# Web Scraping

## Importing libraries

In [1]:
from bs4 import BeautifulSoup
import requests
import pandas as pd

## Overview

|	Produktname	|	Marke	|	Preis	|	Gewicht	|	Brennwert	|	Fett	|	gesättigte Fettsäuren	|	Kohlehydrate	|	Zucker	|	Ballaststoffe	|	Eiweiß	|	Salz	|	Zutaten	|	Fotolink	|
|	:----------	|	:----------	|	:---------:	|	:---------:	|	:---------:	|	:---------:	|	:---------:	|	:---------:	|	:---------:	|	:---------:	|	:---------:	|	:---------:	|	:---------:	|	:---------:	|
|	product name	|	brand	|	price	|	weight	|		|	fat	|	saturated fat	|	carbs	|	sugar	|		|	protein	|	salt	|	ingredients	|	picture link	|
|	e.g. Snack bar	|		|	in EUR	|	in gr/kg	|	in kj/kcal	|	in gr	|	in gr	|	in gr	|	in gr	|	in gr	|	in gr	|	in gr	|		|		|

**List of websites:**
- Koro: https://www.korodrogerie.de/snacks/?p=1&o=2&n=144&f=233
- Vantastic foods: https://www.vantastic-foods.com/vegane-lebensmittel/snacks-und-suesswaren
- Kokku: https://kokku-online.de/vegane-suessigkeiten-snacks/
- Foodist: https://www.foodist.de/suesses-snacks?p=1&o=9&n=84&f=36

## Web Scraping

### Koro

#### Getting product links

In [2]:
# storing url in a variable
url = "https://www.korodrogerie.de/snacks/?p=1&o=2&n=144&f=233"

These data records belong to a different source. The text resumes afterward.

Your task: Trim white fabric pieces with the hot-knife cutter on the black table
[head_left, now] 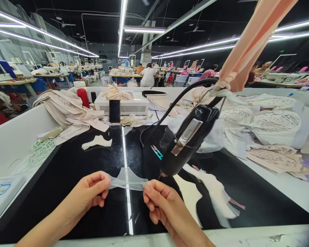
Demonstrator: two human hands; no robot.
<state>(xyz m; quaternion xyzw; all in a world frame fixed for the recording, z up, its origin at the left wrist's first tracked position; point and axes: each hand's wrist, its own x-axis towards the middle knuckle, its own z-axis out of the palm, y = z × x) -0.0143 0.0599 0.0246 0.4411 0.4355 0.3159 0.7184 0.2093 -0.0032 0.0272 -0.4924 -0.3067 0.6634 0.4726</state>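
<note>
My left hand (94, 188) is closed in a pinch on the left end of a thin, see-through piece of fabric (127, 180). The opposite end sits between the thumb and finger of my right hand (161, 199), so the piece spans the gap between both hands over the black tabletop (98, 212). Its upper edge curves up to a peak in the middle. Just above my right hand hangs a black handheld tool (187, 140) with a metal plate on its side. Right of that hand lie a cream cut piece (189, 195) and white fabric pieces (216, 192).
Small teal snips (157, 152) lie behind the hanging tool, whose black cable (170, 103) arcs leftward. A white cut piece (97, 141) lies farther back. A phone (114, 110) leans against a white box (134, 103). Beige fabric (69, 109) and lace pieces (273, 120) flank the work surface.
</note>
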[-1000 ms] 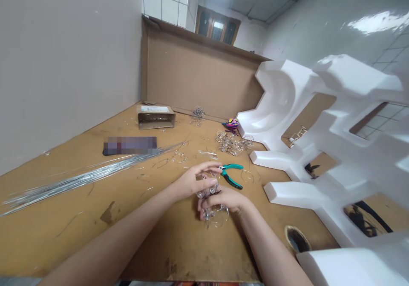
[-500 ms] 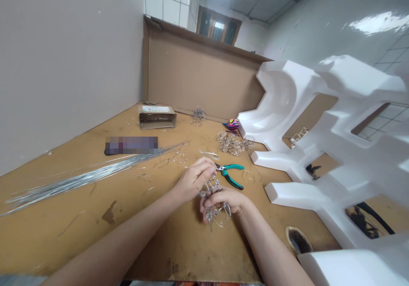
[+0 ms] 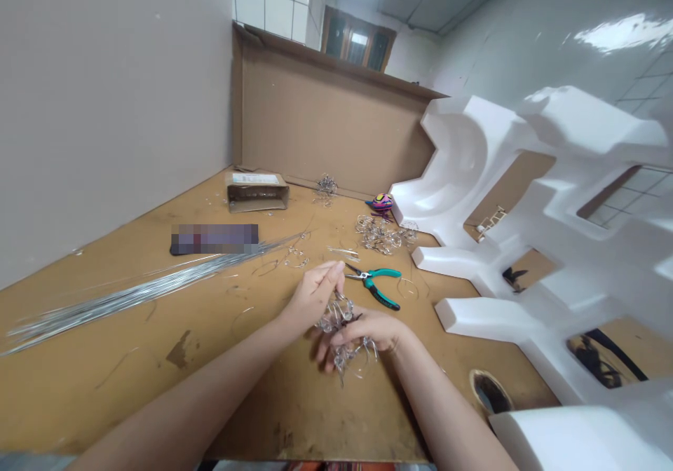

# downloading html-code with a get request
response = requests.get(url)
response.status_code

200

In [3]:
# parsing html (creating the 'soup')
soup = BeautifulSoup(response.content, "html.parser")

In [41]:
# retrieving/extracting the desired info

# general product info
product_info = soup.find_all("div", class_="product--info")

In [42]:
# product links
product_info[0].a.get("href")

'https://www.korodrogerie.de/soja-protein-crispies-58-mit-kakao-1-kg'

In [43]:
links = []
for p in product_info:
    link = p.a.get("href")
    links.append(link)

In [53]:
# product name
product_info[0].a.get("title")

'Soja Protein Crispies 58\xa0% mit Kakao 1\xa0kg'

In [55]:
names = []
for p in product_info:
    name = p.a.get("title")
    names.append(name)

In [57]:
len(product_link), len(names), len(links)

(100, 100, 100)

In [116]:
# Building a dataframe

product_overview = pd.DataFrame(
    {"product": names,
     "link": links})

In [117]:
product_overview

Unnamed: 0,product,link
0,Soja Protein Crispies 58 % mit Kakao 1 kg,https://www.korodrogerie.de/soja-protein-crisp...
1,Schokodrops mit Xylit 1 kg,https://www.korodrogerie.de/schokodrops-mit-xy...
2,Schoko Protein Crunchies ohne Zuckerzusatz 1 kg,https://www.korodrogerie.de/schoko-protein-cru...
3,Soja Protein Crispies 60 % 1 kg,https://www.korodrogerie.de/soja-protein-crisp...
4,Bohnen-Erbsen-Mix geröstet & gesalzen 1 kg,https://www.korodrogerie.de/bohnen-erbsen-mix-...
...,...,...
95,Bio Geile Schnitte Schokolade 10 x 30 g,https://www.korodrogerie.de/bio-geile-schnitte...
96,Bio Nut Butter Bar Peanut 12 x 30 g,https://www.korodrogerie.de/bio-nut-butter-bar...
97,Bio Nut Butter Bar Hazelnut 12 x 30 g,https://www.korodrogerie.de/bio-nut-butter-bar...
98,Bio Energy Ball Haselnuss 15 x 30 g,https://www.korodrogerie.de/bio-energy-ball-ha...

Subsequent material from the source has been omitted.